Storie originali > Drammatico
Ricorda la storia  |      
Autore: TheLonelyWriter    07/10/2015    0 recensioni
Quel giorno, stringendomi forte, mi ha detto: "Nella mia vita, amerò di più te.".
Fanfiction che partecipa al concorso "With the Beatles". con scadenza il giorno 10 ottobre 2015.
Genere: Drammatico, Malinconico, Song-fic | Stato: completa
Tipo di coppia: Nessuna
Note: nessuna | Avvertimenti: Tematiche delicate
Per recensire esegui il login o registrati.
Dimensione del testo A A A

Premessa: Come prima esperienza da partecipante ad un contest di questo sito, ho scelto un tema che amo davvero: i Beatles. Il concorso, che trovate qui, propone a chi vuole scrivere qualcosa una canzone e il proposito di chi l'ha indetto è quello di costruirci una storia intorno.  Io come canzone ho scelto In My Life. E questo è quello che ne è venuto fuori alla fine. Buona lettura a tutti.

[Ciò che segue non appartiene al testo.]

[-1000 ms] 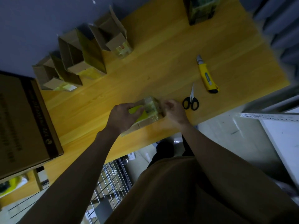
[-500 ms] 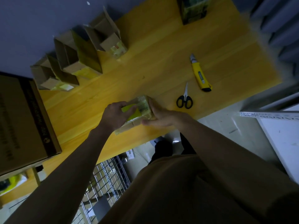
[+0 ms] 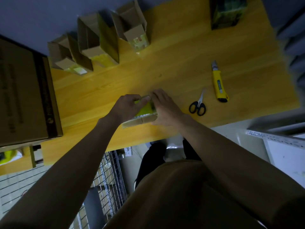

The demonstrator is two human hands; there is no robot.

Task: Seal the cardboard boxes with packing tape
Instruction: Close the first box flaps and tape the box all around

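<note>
Box (image 3: 140, 120) lies lengthwise left-right; left hand (image 3: 127, 106) grips it, right hand (image 3: 166, 111) presses flat

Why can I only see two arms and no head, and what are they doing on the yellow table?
The camera sits on the person's head and looks down, so you see only their arms. The left hand grips a small cardboard box with something yellow on it. The right hand lies flat against the box's other side. Both are on the wooden table. Nearby lie black scissors and a yellow knife. Three open boxes wait at the back, and a big carton sits to the left.
</note>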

Mio padre è da sempre, ai miei occhi, una persona misteriosa e dal passato sconosciuto a davvero tante persone. Non che sia un tipo enigmatico, semplicemente evita molto spesso di parlare di ciò che è stata la sua giovinezza. Ricordo che quando ero un bambino, lui si recava nella mia stanza e si stendeva sul mio letto, abbracciandomi forte. Mi sento un po' nudo, ora come ora, non avevo mai raccontato a nessuno questa cosa e forse sfogarmi sulla carta mi mette un po' a disagio. Ma ero un bambino, la pensavo davvero molto diversamente. E ora, a diciannove anni, se venisse ancora ad abbracciarmi, la prenderei molto pesante e gli direi un secco:

«Pa', non sono più un bambino, te ne rendi conto?»

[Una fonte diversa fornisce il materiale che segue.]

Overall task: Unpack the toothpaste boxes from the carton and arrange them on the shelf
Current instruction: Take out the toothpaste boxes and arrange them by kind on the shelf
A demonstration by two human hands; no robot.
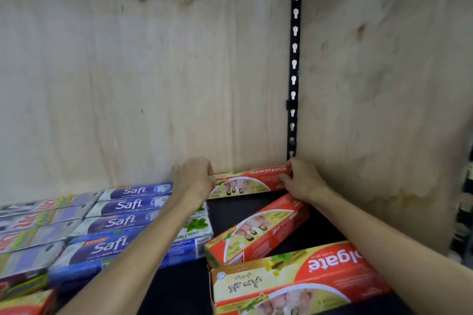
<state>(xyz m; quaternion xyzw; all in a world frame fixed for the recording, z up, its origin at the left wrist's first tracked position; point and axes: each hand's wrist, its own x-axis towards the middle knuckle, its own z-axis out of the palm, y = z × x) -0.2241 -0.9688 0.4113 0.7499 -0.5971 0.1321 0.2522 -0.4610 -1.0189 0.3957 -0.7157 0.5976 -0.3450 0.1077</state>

Ma da bambino no. Mi sarei sentito al sicuro, sotto le sue calde braccia, mentre gli accarezzo la barba. Quando veniva quindi nel mio letto, per passare del tempo con me dopo una dura giornata di lavoro, mi sussurrava queste parole, più o meno:

«Tu un giorno farai strada, Mike. E spero che quel giorno ti ricorderai di me, che ti ho voluto un sacco di bene...» . Oppure mi diceva di non commettere i suoi stessi errori, quelli che ha fatto nel suo oscuro passato.

Un giorno di due anni fa, per l'ennesima volta, in una giornata dove infuriava un temporale davvero violento, corse nella mia camera, con l'impermeabile bagnato e disse:
«Mike, dammi venticinque dollari, ti prego. Altrimenti succede un casino.»

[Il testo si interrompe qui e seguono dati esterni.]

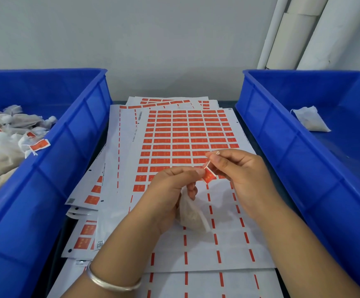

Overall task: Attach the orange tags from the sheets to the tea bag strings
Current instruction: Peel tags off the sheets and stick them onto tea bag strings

Per l'ennesima volta, apro la solita cassetta e caccio due banconote: una da venti e una da cinque. Sto per porgergliele e vorrei tanto chiedergli il motivo di tutto questo. Di tutti i debiti che ha nei miei confronti, che avranno superato le centinaia di dollari e quali sono i casini di cui mi parla ogni volta per convincermi a dargli i miei sudati risparmi. Ma nella mia stupida timidezza non ci sono mai riuscito e me ne pento molto. Ma questa volta non sarebbe andata così. Gliene avrei cantate quattro per davvero.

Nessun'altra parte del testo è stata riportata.